▶ **Problem**
The answer must consist solely of the lines from the line with "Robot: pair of" to the end of the data below, transcribed exactly and with no pictures.

▶ **Data shown**
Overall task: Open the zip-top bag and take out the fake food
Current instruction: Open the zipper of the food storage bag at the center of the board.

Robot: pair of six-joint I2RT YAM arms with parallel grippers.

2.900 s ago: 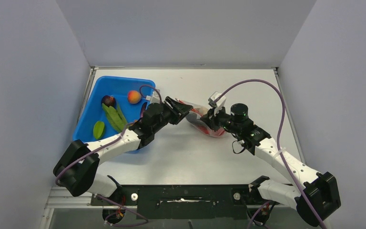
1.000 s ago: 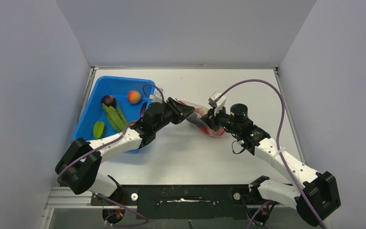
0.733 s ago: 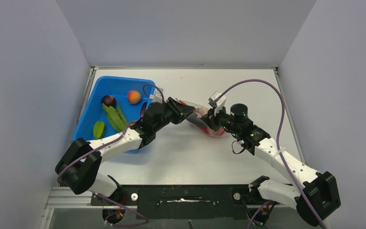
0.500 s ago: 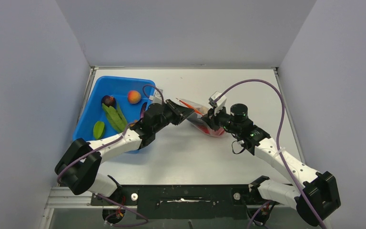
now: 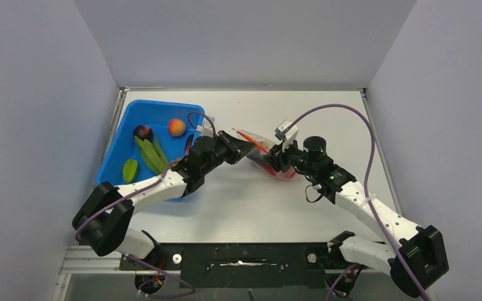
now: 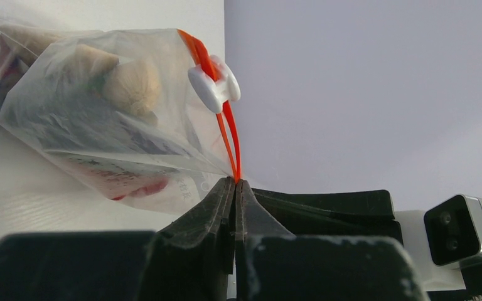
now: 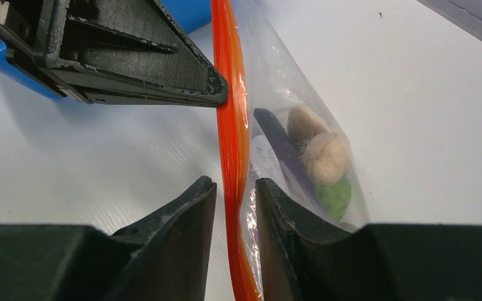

▶ **Exercise result**
Robot: pair of six-joint I2RT YAM arms with parallel grippers.

2.900 s ago: 
1.000 s ago: 
0.733 s ago: 
0.500 s ago: 
now: 
now: 
now: 

No more work remains for this exercise.